Topics:  dennis mullins, lesley dwyer, together union, voluntary redundancies, west moreton health services

Health lay-offs rise to 49 as union fears grow

Lesley Dwyer.
Lesley Dwyer. Contributed

WEST Moreton Health Service's promise not to force staff into redundancies has been mocked by union officials.

So far 49 staff have taken voluntary redundancies, with West Moreton Hospital and Health Service chief executive Lesley Dwyer saying any staff "displaced by organisational change" will be moved to suitable roles in other departments.

But Together Union lead organiser Dennis Mullins has claimed this is untrue, and there will be no jobs for staff caught up in departmental change.

"That's the reality. There are no other jobs," he said.

Ms Dwyer insisted there are no forced redundancies proposed within the service. "At this stage, the Health Service expects any staffing reductions will be able to be achieved through voluntary redundancies and natural attrition," she said.

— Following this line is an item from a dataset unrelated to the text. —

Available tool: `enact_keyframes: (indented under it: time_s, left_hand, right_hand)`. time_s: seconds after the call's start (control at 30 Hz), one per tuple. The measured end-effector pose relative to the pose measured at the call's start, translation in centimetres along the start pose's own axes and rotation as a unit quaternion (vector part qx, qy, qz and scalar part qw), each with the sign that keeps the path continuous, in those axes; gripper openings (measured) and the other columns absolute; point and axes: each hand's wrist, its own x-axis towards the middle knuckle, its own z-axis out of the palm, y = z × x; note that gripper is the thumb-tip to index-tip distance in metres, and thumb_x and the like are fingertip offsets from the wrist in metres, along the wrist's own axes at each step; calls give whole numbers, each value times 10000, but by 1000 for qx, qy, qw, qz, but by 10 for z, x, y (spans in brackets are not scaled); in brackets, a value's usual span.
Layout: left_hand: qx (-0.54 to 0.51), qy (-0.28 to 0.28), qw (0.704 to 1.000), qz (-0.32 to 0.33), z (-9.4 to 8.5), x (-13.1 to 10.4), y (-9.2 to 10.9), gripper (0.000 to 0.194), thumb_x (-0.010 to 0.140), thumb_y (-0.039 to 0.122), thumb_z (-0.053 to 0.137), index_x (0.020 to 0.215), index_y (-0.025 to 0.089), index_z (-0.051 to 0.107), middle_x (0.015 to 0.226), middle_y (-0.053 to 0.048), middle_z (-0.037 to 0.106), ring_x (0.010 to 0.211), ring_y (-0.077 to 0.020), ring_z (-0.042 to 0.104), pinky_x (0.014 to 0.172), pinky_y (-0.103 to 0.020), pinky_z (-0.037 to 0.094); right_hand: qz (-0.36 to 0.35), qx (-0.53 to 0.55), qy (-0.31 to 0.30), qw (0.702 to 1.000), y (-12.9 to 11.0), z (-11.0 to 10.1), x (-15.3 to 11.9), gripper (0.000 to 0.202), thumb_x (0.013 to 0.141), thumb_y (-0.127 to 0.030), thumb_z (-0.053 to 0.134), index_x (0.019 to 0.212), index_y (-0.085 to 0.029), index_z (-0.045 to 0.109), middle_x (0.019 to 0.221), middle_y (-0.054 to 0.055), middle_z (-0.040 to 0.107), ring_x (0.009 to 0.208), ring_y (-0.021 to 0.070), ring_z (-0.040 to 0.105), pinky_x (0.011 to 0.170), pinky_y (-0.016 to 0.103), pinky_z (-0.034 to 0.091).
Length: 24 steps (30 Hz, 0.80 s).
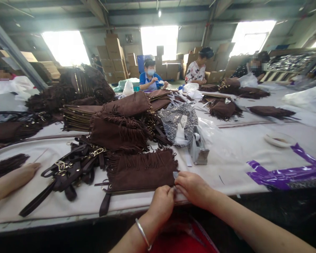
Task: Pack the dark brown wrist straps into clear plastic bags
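Both my hands meet at the table's front edge, by the lower right corner of a brown fringed pouch (144, 170) lying flat. My left hand (162, 202), with a bangle on its wrist, is closed, its fingertips pinched together. My right hand (191, 184) is closed too, and a small greyish piece (175, 174) sticks up from its fingers. What lies between the fingertips of my left hand is too small to make out. A dark strap (104, 204) hangs from the pouch's left end over the edge.
Left of the pouch lie dark straps with gold clasps (73, 165); stacked brown pouches (118, 130) stand behind it. A tape dispenser (200, 151) and purple plastic (287, 174) are to the right. Another person's hand (23, 175) rests at far left; people work across the table.
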Motion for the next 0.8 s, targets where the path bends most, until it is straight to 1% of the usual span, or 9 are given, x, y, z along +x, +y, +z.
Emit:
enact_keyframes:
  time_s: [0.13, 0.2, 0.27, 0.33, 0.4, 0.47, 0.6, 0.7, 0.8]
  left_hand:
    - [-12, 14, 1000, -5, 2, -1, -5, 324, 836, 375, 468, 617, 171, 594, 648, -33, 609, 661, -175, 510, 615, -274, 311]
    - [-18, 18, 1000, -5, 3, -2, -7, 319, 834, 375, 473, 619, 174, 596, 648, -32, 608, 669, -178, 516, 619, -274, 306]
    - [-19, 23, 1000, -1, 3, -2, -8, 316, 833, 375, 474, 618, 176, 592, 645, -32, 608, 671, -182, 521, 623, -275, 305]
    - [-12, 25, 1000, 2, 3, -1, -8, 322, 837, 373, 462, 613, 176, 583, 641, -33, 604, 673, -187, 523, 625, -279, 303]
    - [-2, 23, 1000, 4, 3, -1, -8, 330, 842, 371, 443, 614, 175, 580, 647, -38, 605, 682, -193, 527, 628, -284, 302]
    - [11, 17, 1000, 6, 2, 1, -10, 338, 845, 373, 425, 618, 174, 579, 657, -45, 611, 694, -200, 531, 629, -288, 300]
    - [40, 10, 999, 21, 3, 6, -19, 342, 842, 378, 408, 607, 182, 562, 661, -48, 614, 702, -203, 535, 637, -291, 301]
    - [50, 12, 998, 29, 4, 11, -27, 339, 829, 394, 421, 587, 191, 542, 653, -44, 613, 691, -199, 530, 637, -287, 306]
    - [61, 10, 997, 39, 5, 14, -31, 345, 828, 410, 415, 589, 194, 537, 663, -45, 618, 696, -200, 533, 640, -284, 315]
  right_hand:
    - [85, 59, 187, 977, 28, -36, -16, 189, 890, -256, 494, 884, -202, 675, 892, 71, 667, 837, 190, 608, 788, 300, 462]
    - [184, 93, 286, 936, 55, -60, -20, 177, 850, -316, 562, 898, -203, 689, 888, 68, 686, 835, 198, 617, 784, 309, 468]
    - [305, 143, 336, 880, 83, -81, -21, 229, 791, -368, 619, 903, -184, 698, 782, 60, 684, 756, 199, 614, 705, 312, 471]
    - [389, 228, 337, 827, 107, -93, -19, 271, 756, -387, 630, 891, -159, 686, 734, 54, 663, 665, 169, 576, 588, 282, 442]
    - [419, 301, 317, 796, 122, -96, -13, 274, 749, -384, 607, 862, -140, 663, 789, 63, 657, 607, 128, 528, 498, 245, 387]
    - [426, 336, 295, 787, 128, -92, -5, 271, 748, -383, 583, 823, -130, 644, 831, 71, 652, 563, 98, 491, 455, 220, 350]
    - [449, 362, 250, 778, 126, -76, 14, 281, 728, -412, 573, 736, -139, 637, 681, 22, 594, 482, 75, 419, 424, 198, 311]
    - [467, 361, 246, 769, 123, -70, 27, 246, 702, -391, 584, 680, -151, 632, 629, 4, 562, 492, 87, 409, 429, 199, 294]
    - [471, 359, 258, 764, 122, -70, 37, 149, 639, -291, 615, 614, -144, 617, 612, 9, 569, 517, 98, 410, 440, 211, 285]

"The Health Service is continuing to implement our Turnaround Plan.

"The focus of the plan is to improve the quality of health service delivery, streamline support services and to achieve efficiencies and savings wherever possible.

"Nearly all areas of the Health Service have been or are currently subject to review. At this point excellent progress has been made to improve the financial health of the Service and to return us to a balanced budget."

Ms Dwyer said finding the required $20 million in budget savings has focused away from sacking staff.

"The primary focus has been on administrative and support services areas, some opportunities for service improvement and efficiencies have been identified in some clinical areas, for example the Mental Health Service."

The West Moreton Health Board must identify the savings in its budget by March. Mr Mullins said the health board's priority was to have all of its voluntary redundancies finalised before May.

The board was told in August it would not be able to exceed their budget allocation, as had often been the case under the former Bligh Government.

The first cuts to staff were made in the Home and Community Care department and Ipswich Health Plaza.

That's the reality. There are no other jobs.